Model explodes and goes up in flames - Exploding Gradients?

Bjarne · June 21, 2024, 1:03pm

Hi everyone!

I’m trying to build a simple Bayesian Regression Model in Pyro - however, when starting the SVI, the AutoDiagonalGuide immediately throws an error (see message below) and the custom guide I wrote sometimes crashes too, sometimes works. The error is caused by guide parameters becoming undefined (NaN), I assume due to exploding gradients? I’m still fairly new to Pyro and Bayesian Statistics in general, so it’s probably just some really stupid mistake on my side. Also, I was wondering: In this setup, I don’t learn the posterior for z, but directly learn the parameters for w instead - is this a problem? Although the ELBO loss decreases, it is usually still super high (e^10), even after thousands of svi steps. I’m just really confused right now, I can’t get it to work.
Thank you for reading and thank you even more for replying!

Here is the model in question:
grafik

And here is the guide:
grafik

Error Message from AutoDiagonalNormal Guide

ValueError: Expected parameter loc (Parameter of shape (1001,)) of distribution Normal(loc: torch.Size([1001]), scale: torch.Size([1001])) to satisfy the constraint Real(), but found invalid values:
Parameter containing:
tensor([-0.5683, -1.5561, -0.1919, …, 0.0349, -0.0553, 0.1487],
requires_grad=True)
Trace Shapes:
Param Sites:
AutoDiagonalNormal.loc 1001
AutoDiagonalNormal.scale 1001
Sample Sites:

fehiepsi · June 22, 2024, 10:50am

Hi @Bjarne, I think you can print out some parameter values and inspect the model directly. It is hard to guess where things go wrong.

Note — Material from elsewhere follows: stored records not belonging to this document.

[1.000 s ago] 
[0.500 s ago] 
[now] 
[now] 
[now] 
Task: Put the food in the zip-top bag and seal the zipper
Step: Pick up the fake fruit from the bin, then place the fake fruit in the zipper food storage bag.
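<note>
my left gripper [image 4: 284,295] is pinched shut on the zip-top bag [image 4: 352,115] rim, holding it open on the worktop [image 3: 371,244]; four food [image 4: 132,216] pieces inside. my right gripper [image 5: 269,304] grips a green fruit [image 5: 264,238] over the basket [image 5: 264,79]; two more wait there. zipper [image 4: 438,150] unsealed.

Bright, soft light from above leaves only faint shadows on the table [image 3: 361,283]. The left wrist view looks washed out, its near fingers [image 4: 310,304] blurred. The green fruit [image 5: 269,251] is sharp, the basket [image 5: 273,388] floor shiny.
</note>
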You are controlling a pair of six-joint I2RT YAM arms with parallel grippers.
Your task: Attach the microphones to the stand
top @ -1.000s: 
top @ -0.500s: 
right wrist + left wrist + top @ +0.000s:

Bjarne · June 24, 2024, 7:59am

Hi @fehiepsi, thanks for your reply. I inspected some of the model parameters directly and confirmed that there are NaN values in AutoDiagonalNormal.loc, or tau_beta_ respectively. Are there other parameters that would be interesting to inspect in that case? I thought, there might be something wrong with my model/guide setup in general. Best regards!

fehiepsi · June 24, 2024, 12:58pm

you don’t need to look at the place NaN happens. you can use some initial values and try to see why elbo is large via computing log probability of each variable in your model explicitly. log probability can be computed via distribution.log_prob(value)